Ann., 242) which is summarized by the court itself in the Shields
case as follows:
. . . It appears that the defendants had made a contract for
the sale, by weight, of a lot of cotton, had received $3,000 on
account of the price, and had given an order for its delivery,
which had been presented to the purchaser, and recognized
by the press in which the cotton was stored, but that the
cotton had been destroyed by fire before it was weighed. It
was held that it was still at the risk of the seller, and that the
buyer was entitled to recover the $3,000 paid on account of
the price.
We conclude that the contract in the case at bar was merely an
executory agreement; a promise of sale and not a sale. At there
was no perfected sale, it is clear that articles 1452, 1096, and
1182 are not applicable. The defendant having defaulted in his
engagement, the plaintiff is entitled to recover the P3,000 which it
advanced to the defendant, and this portion of the judgment
appealed from must therefore be affirmed.

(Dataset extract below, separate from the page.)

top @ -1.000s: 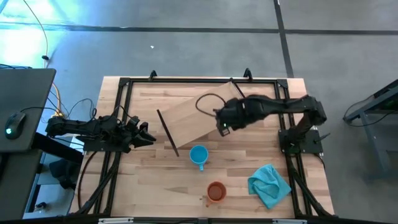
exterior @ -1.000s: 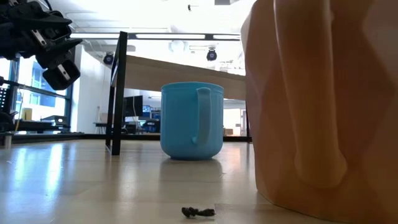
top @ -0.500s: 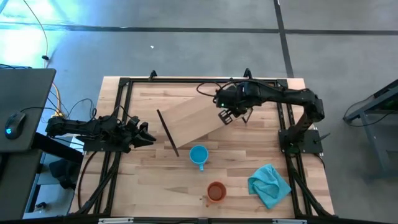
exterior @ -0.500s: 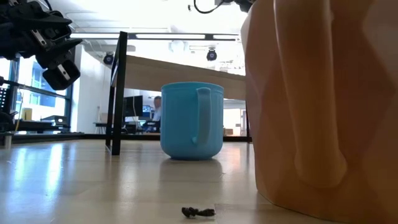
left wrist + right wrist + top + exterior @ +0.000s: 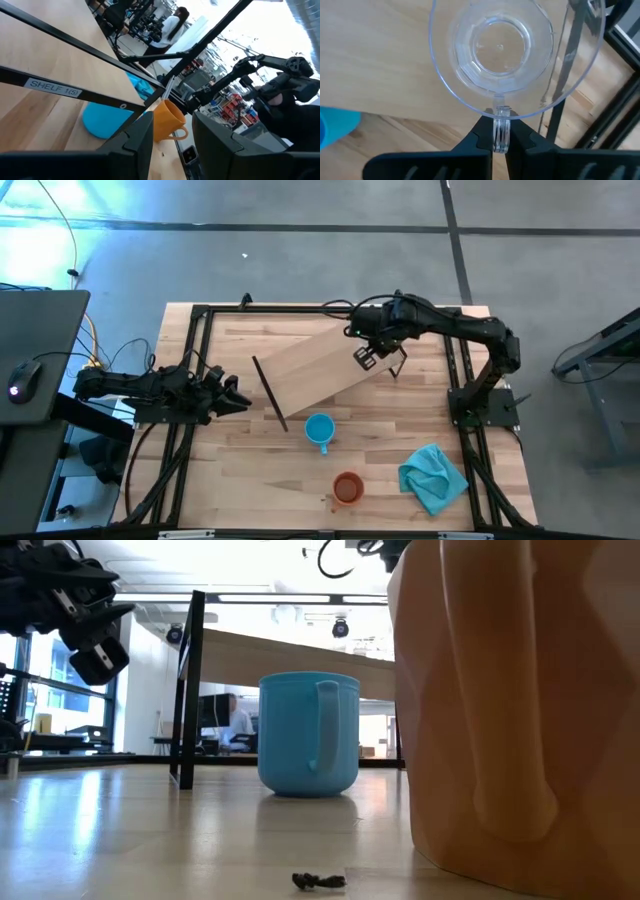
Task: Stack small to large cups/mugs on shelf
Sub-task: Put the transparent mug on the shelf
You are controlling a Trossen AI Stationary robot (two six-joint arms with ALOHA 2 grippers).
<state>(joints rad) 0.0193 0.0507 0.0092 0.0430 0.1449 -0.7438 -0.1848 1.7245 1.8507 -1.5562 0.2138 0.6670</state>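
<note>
The right gripper (image 5: 501,131) is pinched tight on the thin rim of the clear cup (image 5: 501,47) and holds it over the far right end of the shelf (image 5: 315,368), a smooth, flat board of light wood. The cup is round and see-through, and it looks light, hard and slippery, so a firm pinch on the rim seems the best hold. The blue mug (image 5: 319,429) and the orange mug (image 5: 347,487) look thicker and heavier, with side handles, and they stand on the table nearer than the shelf; the left gripper (image 5: 236,397) waits at the left with its fingers a little apart and nothing in them.
</note>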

The plaintiff has appealed from the judgment of the trial court on
the ground that it is entitled to recover the additional sum of
P1,200 under paragraph 4 of the contract. The court below held
that this paragraph was simply a limitation upon the amount of
damages which could be recovered and not liquidated damages
as contemplated by the law. "It also appears," said the lower
court, "that in any event the defendant was prevented from
fulfilling the contract by the delivery of the sugar by condition over
which he had no control, but these conditions were not sufficient
to absolve him from the obligation of returning the money which
he received."
The above quoted portion of the trial court's opinion appears to be
based upon the proposition that the sugar which was to be
delivered by the defendant was that which he expected to obtain
from his own hacienda and, as the dry weather destroyed his
growing cane, he could not comply with his part of the contract.
As we have indicated, this view is erroneous, as, under the
contract, the defendant was not limited to his growth crop in order
to make the delivery. He agreed to deliver the sugar and nothing
is said in the contract about where he was to get it.
We think is a clear case of liquidated damages. The contract
plainly states that if the defendant fails to deliver the 600 piculs of
sugar within the time agreed on, the contract will be rescinded
and he will be obliged to return the P3,000 and pay the sum of
P1,200 by way of indemnity for loss and damages. There cannot
be the slightest doubt about the meaning of this language or the
intention of the parties. There is no room for either interpretation
or construction. Under the provisions of article 1255 of the Civil
Code contracting parties are free to execute the contracts that
they may consider suitable, provided they are not in contravention
of law, morals, or public order. In our opinion there is nothing in
the contract under consideration which is opposed to any of these
principles.
For the foregoing reasons the judgment appealed from is modified
by allowing the recovery of P1,200 under paragraph 4 of the
contract. As thus modified, the judgment appealed from is
affirmed, without costs in this instance.